Volume 31 Numéro 10 Le 17 janvier 2014

La diarrhée porcine pourrait prendre le Canada au dépourvu


Aux États-Unis, les porcs sont décédés des suites du virus se comptent par millions. Photo iStock

Par John Cotter, La Presse canadienne


Le Conseil canadien de la santé porcine soutient que le Canada n’est pas prêt à faire face à un virus s’étant propagé dans des fermes aux États-Unis, tuant des millions de porcelets.

La Diarrhée épidémique porcine (DEP) n’a pas été détectée au Canada, mais des producteurs craignent qu’elle puisse ravager rapidement les exploitations porcines au pays si le virus traverse la frontière.

Le directeur général de du Conseil canadien de la santé porcine, Robert Harding, a affirmé qu’il y avait un travail colossal à accomplir pour se préparer.

« Ce serait le chaos si c’était découvert ici aussi. Nous avons énormément de boulot à faire. Si ce virus nous frappait, ce serait catastrophique pour toute notre industrie », a-t-il indiqué depuis les bureaux de l’organisme basé à Ottawa.

Le Conseil canadien du porc estime que les producteurs exportent environ quatre millions de porcelets vivants aux États-Unis chaque année, ajoutant que des camions traversent la frontière en divers points presque quotidiennement.

L’organisation – financée par le gouvernement fédéral et l’industrie porcine et ses membres comme l’Association canadienne des vétérinaires porcins – prévient que cette maladie est hautement contagieuse et peut tuer tous les porcelets d’une exploitation.

La diarrhée épidémique porcine est apparue pour la première fois aux États-Unis le printemps dernier et s’est déjà propagée dans 22 États.

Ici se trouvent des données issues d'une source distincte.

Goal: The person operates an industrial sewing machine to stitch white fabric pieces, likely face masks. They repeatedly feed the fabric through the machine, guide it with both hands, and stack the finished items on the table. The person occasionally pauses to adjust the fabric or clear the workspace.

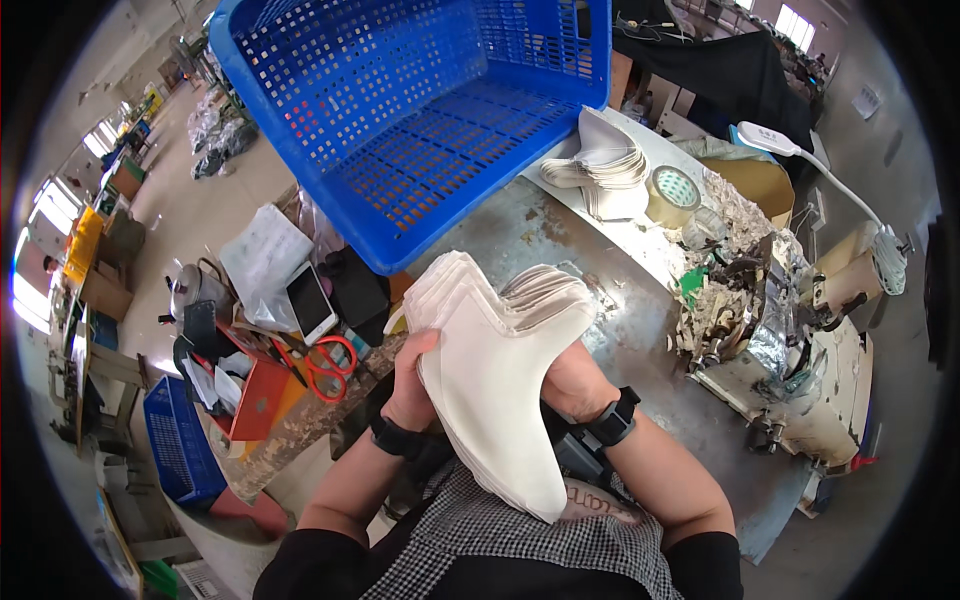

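A thick stack of white curved cut pieces [500, 370], Y-like in outline, is held up in front of my chest between both hands. My left hand [412, 385] grips its left edge, with the fingers partly hidden behind the stack. On the other side my right hand [578, 384] supports it from behind and below; most of its fingers are out of sight. The layers fan slightly apart at the upper ends. A similar white stack [610, 165] lies on the table beyond, beside a roll of tape [674, 192].
A large blue perforated crate [400, 225] leans at the far side. A sewing-type machine [770, 350] covered in scraps stands at right. To the left are red-handled scissors [328, 370], a phone [312, 303] and an orange box [255, 400]. A white lamp [768, 138] bends over the back right.
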The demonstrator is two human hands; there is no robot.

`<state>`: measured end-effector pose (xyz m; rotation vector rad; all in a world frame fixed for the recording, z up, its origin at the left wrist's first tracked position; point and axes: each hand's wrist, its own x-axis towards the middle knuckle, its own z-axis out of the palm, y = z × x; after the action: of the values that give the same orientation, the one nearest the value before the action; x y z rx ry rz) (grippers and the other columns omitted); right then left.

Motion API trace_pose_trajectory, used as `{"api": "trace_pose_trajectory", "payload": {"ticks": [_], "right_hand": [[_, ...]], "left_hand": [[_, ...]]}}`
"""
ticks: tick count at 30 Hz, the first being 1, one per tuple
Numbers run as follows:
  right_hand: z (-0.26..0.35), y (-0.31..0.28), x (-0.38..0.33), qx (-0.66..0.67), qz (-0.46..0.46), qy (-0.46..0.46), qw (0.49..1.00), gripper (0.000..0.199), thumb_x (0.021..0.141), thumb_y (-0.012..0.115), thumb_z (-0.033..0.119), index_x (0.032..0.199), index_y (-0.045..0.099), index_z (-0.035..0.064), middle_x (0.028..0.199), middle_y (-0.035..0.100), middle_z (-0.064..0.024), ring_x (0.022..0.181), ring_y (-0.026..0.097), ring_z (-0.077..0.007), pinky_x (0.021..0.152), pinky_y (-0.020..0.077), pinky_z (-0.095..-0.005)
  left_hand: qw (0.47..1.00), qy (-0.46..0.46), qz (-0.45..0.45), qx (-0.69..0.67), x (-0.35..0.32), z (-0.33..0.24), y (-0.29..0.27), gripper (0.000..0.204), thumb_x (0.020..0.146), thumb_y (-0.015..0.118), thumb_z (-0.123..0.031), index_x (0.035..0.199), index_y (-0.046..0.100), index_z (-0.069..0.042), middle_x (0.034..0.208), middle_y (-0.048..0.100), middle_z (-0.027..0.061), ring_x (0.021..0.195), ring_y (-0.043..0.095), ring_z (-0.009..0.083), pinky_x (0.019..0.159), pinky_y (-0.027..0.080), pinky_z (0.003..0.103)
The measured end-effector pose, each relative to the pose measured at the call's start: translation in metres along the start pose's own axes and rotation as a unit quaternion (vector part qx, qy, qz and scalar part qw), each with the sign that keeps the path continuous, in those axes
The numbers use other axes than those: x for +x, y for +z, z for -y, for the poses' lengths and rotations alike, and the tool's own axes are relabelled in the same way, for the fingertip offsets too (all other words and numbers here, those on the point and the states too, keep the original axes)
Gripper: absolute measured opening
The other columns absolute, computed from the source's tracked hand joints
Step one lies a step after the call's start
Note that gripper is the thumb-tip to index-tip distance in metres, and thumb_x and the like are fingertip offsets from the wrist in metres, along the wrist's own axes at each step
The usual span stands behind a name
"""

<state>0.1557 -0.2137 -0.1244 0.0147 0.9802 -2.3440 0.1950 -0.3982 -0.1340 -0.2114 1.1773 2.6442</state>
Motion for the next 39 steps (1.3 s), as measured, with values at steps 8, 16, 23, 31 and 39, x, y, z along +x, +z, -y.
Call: {"api": "trace_pose_trajectory", "payload": {"ticks": [8, 16, 23, 31, 39], "right_hand": [[0.028, -0.030, -0.031, 0.097, 0.044, -0.031, 0.994, 0.041, 0.087, 0.053, -0.002, 0.127, 0.048, 0.0041, 0.103, 0.061, -0.0055, 0.075, 0.058, -0.0124, 0.066, 0.0510, -0.0283], [0.063, -0.025, -0.065, 0.129, -0.006, -0.101, 0.986, 0.076, 0.080, 0.046, -0.012, 0.148, 0.025, 0.0145, 0.107, 0.057, -0.0101, 0.053, 0.037, -0.0082, 0.051, 0.0361, -0.0260], [0.085, -0.014, -0.078, 0.041, -0.002, -0.158, 0.987, 0.082, 0.081, 0.045, -0.009, 0.151, 0.010, 0.0133, 0.139, 0.038, -0.0310, 0.054, 0.038, -0.0063, 0.051, 0.0439, -0.0228], [0.116, 0.025, -0.064, -0.134, -0.039, -0.166, 0.976, 0.084, 0.079, 0.050, -0.012, 0.150, 0.010, 0.0092, 0.131, 0.042, -0.0305, 0.060, 0.054, -0.0127, 0.053, 0.0518, -0.0294], [0.137, 0.056, -0.038, -0.249, -0.033, -0.165, 0.954, 0.076, 0.080, 0.058, -0.004, 0.147, 0.022, 0.0035, 0.122, 0.048, -0.0302, 0.058, 0.054, -0.0133, 0.050, 0.0521, -0.0299]], "left_hand": [[0.998, -0.045, 0.036, -0.037, 0.001, -0.007, 0.018, 0.062, 0.083, 0.055, -0.033, 0.134, 0.043, 0.000, 0.124, 0.057, 0.0153, 0.111, 0.058, 0.0267, 0.096, 0.046, 0.039], [0.997, -0.062, 0.040, 0.023, 0.011, -0.007, 0.013, 0.060, 0.084, 0.052, -0.033, 0.133, 0.044, 0.001, 0.123, 0.058, 0.0163, 0.111, 0.058, 0.0253, 0.095, 0.047, 0.036], [0.995, -0.083, 0.052, 0.025, 0.016, -0.008, 0.021, 0.058, 0.086, 0.057, -0.027, 0.133, 0.043, 0.003, 0.123, 0.057, 0.0151, 0.108, 0.059, 0.0240, 0.094, 0.048, 0.036], [0.987, -0.092, 0.095, 0.096, 0.024, -0.021, 0.043, 0.056, 0.085, 0.063, -0.019, 0.132, 0.043, 0.003, 0.122, 0.058, 0.0142, 0.108, 0.059, 0.0222, 0.092, 0.049, 0.034], [0.949, -0.058, 0.163, 0.264, 0.019, -0.040, 0.075, 0.061, 0.084, 0.069, -0.020, 0.134, 0.043, 0.004, 0.123, 0.057, 0.0110, 0.108, 0.056, 0.0163, 0.095, 0.044, 0.030]]}}
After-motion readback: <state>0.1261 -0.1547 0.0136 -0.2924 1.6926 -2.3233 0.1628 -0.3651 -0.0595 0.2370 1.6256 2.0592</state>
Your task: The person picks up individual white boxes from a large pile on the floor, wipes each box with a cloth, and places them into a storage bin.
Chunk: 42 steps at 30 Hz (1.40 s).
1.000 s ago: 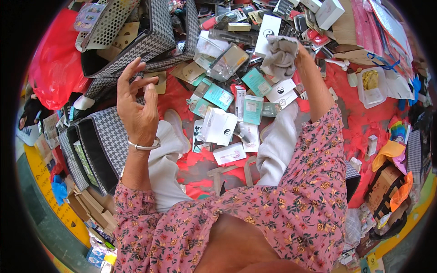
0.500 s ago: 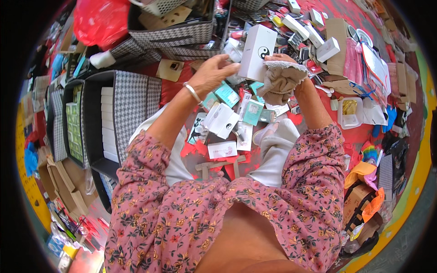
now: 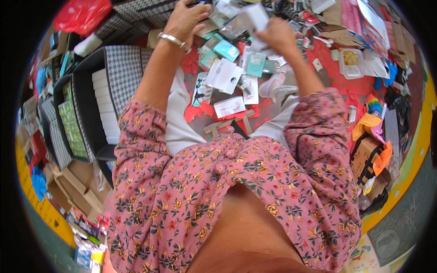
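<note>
My right hand (image 3: 280, 37), a little blurred, is closed at the right edge of a white box (image 3: 255, 18) at the top of the view. The far end of that box is partly out of the picture. My left hand (image 3: 184, 22), with a silver bangle on its wrist, is apart from the box, its fingers spread and nothing in them. Below the hands lies a pile of small boxes: teal boxes (image 3: 226, 50), a white box with a black round emblem (image 3: 224, 75) and a flat white box (image 3: 229, 107).
On the left stand dark houndstooth bins (image 3: 122, 77) holding white boxes (image 3: 104, 104) and green boxes (image 3: 71, 119). A red plastic bag (image 3: 82, 16) lies at the far left. To the right are a clear tub (image 3: 351, 63), cardboard and coloured cloth (image 3: 368, 125).
The view has shifted, so the scene sits higher. The grey-brown cloth that was at my right hand no longer shows. My left hand has drawn away from the white box, leftward.
</note>
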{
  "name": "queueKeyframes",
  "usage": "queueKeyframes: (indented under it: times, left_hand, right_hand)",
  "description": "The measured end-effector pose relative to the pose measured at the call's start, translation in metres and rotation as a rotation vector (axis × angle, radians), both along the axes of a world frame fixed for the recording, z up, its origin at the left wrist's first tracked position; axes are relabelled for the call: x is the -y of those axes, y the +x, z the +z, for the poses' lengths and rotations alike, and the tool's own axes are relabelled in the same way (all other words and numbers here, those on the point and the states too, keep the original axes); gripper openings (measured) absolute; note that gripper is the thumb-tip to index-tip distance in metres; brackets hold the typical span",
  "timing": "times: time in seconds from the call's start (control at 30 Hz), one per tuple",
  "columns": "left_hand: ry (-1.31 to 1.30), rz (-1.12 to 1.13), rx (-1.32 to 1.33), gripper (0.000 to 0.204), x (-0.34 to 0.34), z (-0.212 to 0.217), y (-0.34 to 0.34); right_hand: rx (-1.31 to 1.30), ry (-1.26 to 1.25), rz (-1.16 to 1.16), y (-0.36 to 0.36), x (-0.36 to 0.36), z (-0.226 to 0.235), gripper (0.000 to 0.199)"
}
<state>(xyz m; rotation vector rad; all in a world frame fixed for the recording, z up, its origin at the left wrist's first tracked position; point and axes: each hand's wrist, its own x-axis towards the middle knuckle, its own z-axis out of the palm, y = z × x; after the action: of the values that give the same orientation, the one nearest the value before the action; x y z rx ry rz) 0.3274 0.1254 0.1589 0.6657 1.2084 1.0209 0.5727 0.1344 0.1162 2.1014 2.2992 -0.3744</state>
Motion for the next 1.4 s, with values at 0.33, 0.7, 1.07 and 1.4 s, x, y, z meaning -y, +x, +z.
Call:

M. Harding a souligné que la DEP n’est toujours pas une maladie répertoriée au Canada, ce qui signifie qu’aucun protocole n’est en place.

Plutôt que de s’appuyer sur des initiatives gouvernementales, les provinces et l’industrie partagent ensemble de l’information et développent une stratégie en cette matière, de pair avec le Conseil canadien de la santé porcine.

M. Harding a fait savoir que son organisation travaillait néanmoins de pair avec le gouvernement fédéral pour améliorer les inspections faites dans les camions qui traversent la frontière.

Il est essentiel, a-t-il dit, que ceux-ci soient propres et qu’ils aient été désinfectés.

Le Conseil canadien de la santé porcine rappelle aussi aux fermes et aux abattoirs d’adopter à la lettre toutes les procédures de sécurité prévues.

Cela inclut s’assurer que les animaux qui arrivent de l’extérieur proviennent d’un troupeau en santé, et de connaître la source et la qualité de leur alimentation. Les producteurs doivent aussi rapporter à un vétérinaire tout signe de maladie.

Le Conseil canadien de la santé porcine a publié en ligne des informations sur la maladie et demande l’implantation d’un plan pouvant permettre de s’attaquer au virus s’il devait être détecté.

« Une stratégie d’intervention doit être instaurée pour qu’un plan précis soit en place, et déployé sur-le-champ, dans l’éventualité de la détection d’une DEP au Canada. Les composantes de ce plan comprennent le bio-confinement pour prévenir la propagation et les stratégies pour enrayer la maladie », peut-on lire sur le site Internet du Conseil.

Tom Burkgren, directeur de l’Association américaine de la santé porcine, a indiqué que personne ne savait comment le virus avait pu entrer en territoire américain.

Les données officielles ne permettent pas de savoir avec exactitude combien de porcs sont décédés des suites du virus, mais M. Burkgren a indiqué que les animaux morts se comptaient par millions.